From the first line to the last, write out the data below exactly.

[PROVIDED MATERIAL]

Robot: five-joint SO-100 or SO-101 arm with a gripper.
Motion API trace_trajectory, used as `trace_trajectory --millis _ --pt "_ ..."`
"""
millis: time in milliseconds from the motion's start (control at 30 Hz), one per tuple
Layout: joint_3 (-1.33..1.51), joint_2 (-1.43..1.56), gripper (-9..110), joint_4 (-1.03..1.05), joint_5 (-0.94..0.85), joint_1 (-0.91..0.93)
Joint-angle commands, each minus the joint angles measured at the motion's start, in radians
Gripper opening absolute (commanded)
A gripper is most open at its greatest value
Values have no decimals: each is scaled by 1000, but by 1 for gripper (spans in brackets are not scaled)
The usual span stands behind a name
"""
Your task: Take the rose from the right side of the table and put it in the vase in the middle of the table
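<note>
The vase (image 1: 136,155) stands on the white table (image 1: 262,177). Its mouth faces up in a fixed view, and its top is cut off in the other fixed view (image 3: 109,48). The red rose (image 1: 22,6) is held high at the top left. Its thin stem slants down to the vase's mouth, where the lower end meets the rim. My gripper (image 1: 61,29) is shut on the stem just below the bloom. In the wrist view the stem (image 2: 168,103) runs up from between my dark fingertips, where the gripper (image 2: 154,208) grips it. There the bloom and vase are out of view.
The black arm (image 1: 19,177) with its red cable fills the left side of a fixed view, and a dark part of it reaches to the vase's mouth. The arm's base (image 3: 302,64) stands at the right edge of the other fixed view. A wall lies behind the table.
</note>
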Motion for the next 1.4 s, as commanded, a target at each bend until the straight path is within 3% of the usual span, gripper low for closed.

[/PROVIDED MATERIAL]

RESULT:
Robot: five-joint SO-100 or SO-101 arm with a gripper.
Motion API trace_trajectory, used as `trace_trajectory --millis _ --pt "_ ..."`
"""
millis: time in milliseconds from the motion's start (control at 30 Hz), one per tuple
Layout: joint_3 (-1.33..1.51), joint_2 (-1.43..1.56), gripper (-9..110), joint_4 (-1.03..1.05), joint_5 (-0.94..0.85), joint_1 (-0.91..0.93)
Joint-angle commands, each minus the joint angles measured at the motion's start, in radians
Gripper opening absolute (commanded)
A gripper is most open at its greatest value
Values have no decimals: each is scaled by 1000, but by 1 for gripper (spans in brackets are not scaled)
The usual span stands behind a name
"""
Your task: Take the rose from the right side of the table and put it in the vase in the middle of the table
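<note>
The vase (image 1: 136,155) stands on the white table (image 1: 262,177). Its mouth faces up in a fixed view, and its top is cut off in the other fixed view (image 3: 109,48). The red rose (image 1: 22,6) is held high at the top left. Its thin stem slants down to the vase's mouth, where the lower end meets the rim. My gripper (image 1: 61,29) is shut on the stem just below the bloom. In the wrist view the stem (image 2: 168,103) runs up from between my dark fingertips, where the gripper (image 2: 154,208) grips it. There the bloom and vase are out of view.
The black arm (image 1: 19,177) with its red cable fills the left side of a fixed view, and a dark part of it reaches to the vase's mouth. The arm's base (image 3: 302,64) stands at the right edge of the other fixed view. A wall lies behind the table.
</note>
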Motion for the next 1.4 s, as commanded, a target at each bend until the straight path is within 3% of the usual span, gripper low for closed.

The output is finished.